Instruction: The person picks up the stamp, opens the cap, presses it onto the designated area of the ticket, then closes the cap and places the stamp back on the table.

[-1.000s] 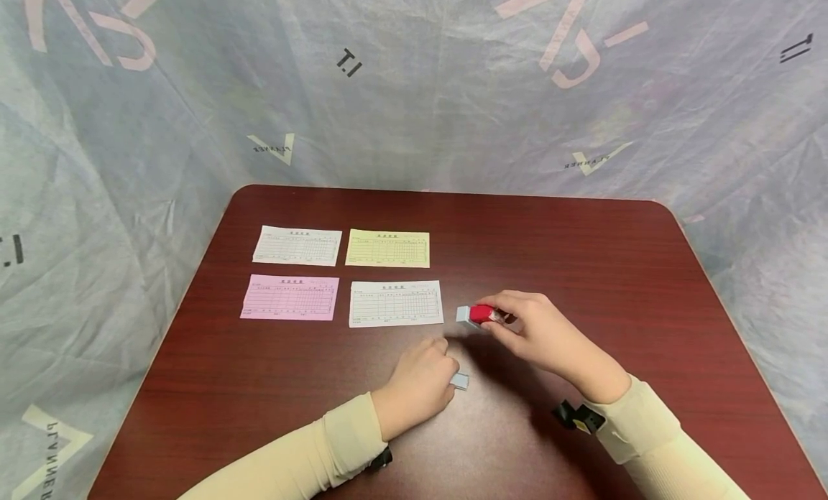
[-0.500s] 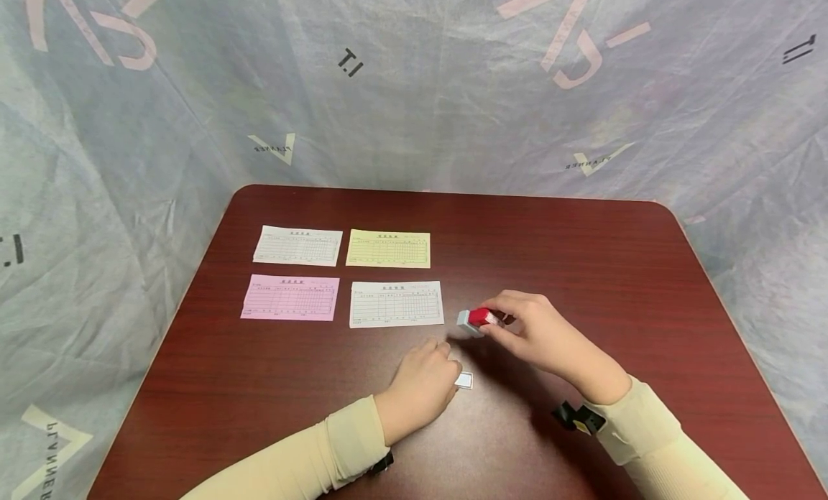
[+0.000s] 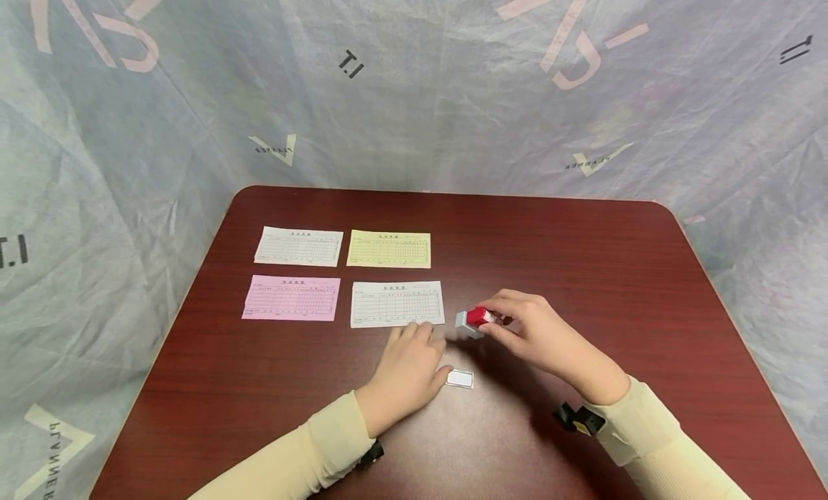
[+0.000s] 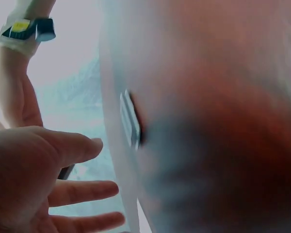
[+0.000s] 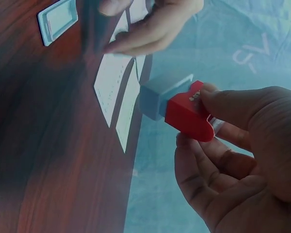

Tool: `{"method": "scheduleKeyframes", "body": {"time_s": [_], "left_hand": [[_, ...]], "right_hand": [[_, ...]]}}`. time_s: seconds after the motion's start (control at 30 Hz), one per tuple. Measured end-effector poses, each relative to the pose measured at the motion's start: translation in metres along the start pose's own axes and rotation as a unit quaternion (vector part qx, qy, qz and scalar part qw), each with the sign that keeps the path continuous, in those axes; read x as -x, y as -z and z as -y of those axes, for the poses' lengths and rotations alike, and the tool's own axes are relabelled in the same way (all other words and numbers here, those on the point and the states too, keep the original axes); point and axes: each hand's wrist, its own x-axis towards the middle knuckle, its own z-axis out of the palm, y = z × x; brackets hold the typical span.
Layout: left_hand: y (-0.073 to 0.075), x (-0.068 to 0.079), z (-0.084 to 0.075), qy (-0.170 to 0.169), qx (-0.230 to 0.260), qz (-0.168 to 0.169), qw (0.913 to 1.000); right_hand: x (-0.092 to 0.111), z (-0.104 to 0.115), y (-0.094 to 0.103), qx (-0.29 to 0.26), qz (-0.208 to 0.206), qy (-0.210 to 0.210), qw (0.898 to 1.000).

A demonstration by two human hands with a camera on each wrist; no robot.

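In my right hand (image 3: 527,326) is a stamp with a red handle (image 3: 480,316) and a pale grey-blue block (image 5: 160,94). Thumb and fingertips pinch the red part, and the stamp is held tilted above the table, just right of the near white form (image 3: 397,304). The shallow rectangular stamp cap (image 3: 460,378) lies on the table with its hollow side up. Beside it is my left hand (image 3: 407,371), fingers extended and holding nothing. Its thumb is close to the cap in the head view; the left wrist view shows a gap between thumb and cap (image 4: 130,119).
A pink form (image 3: 291,297) lies left of the near white one. Behind them are another white form (image 3: 299,246) and a yellow form (image 3: 389,249). All rest flat on the dark red table (image 3: 550,248), with grey cloth (image 3: 414,112) hanging around it.
My left hand has let go of the cap, which now lies hollow side up, and has shifted left and forward with its fingers straightened. The right hand has tilted the stamp slightly.
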Motion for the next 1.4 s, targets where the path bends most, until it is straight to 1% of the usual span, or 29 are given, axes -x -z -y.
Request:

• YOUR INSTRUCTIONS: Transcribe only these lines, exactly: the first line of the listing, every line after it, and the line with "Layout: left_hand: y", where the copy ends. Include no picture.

• EXPECTED ANSWER:
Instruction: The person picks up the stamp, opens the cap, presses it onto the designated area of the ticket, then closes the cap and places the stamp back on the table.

[-1.000s] 
[-0.500s] 
[+0.000s] 
[+0.000s] 
[+0.000s] 

Tool: `{"method": "scheduleKeyframes", "body": {"time_s": [_], "left_hand": [[_, ...]], "right_hand": [[_, ...]]}}`. time_s: seconds after the motion's start (control at 30 Hz), one per tuple. Measured end-effector poses, each relative to the pose measured at the motion's start: translation in metres along the start pose's own axes and rotation as a unit quaternion (vector part qx, qy, qz and scalar part qw), each with the sign that keeps the path continuous, in those axes; read x as -x, y as -z and z as -y of those axes, for the poses' lengths and rotations alike, and the tool's own axes are relabelled in the same way (all other words and numbers here, those on the point and the states too, keep the original axes); point and axes: each hand's wrist, its own x-axis towards the middle knuckle, its own z-axis out of the palm, y = z × x; brackets hold the typical span.
Layout: left_hand: y (-0.073 to 0.075), x (-0.068 to 0.079), z (-0.084 to 0.075), qy (-0.170 to 0.169), qx (-0.230 to 0.260), qz (-0.168 to 0.169), qw (0.913 to 1.000); right_hand: x (-0.092 to 0.111), z (-0.104 to 0.115), y (-0.094 to 0.103), qx (-0.29 to 0.26), qz (-0.208 to 0.206), qy (-0.210 to 0.210), qw (0.898 to 1.000).

This exercise requires no further output.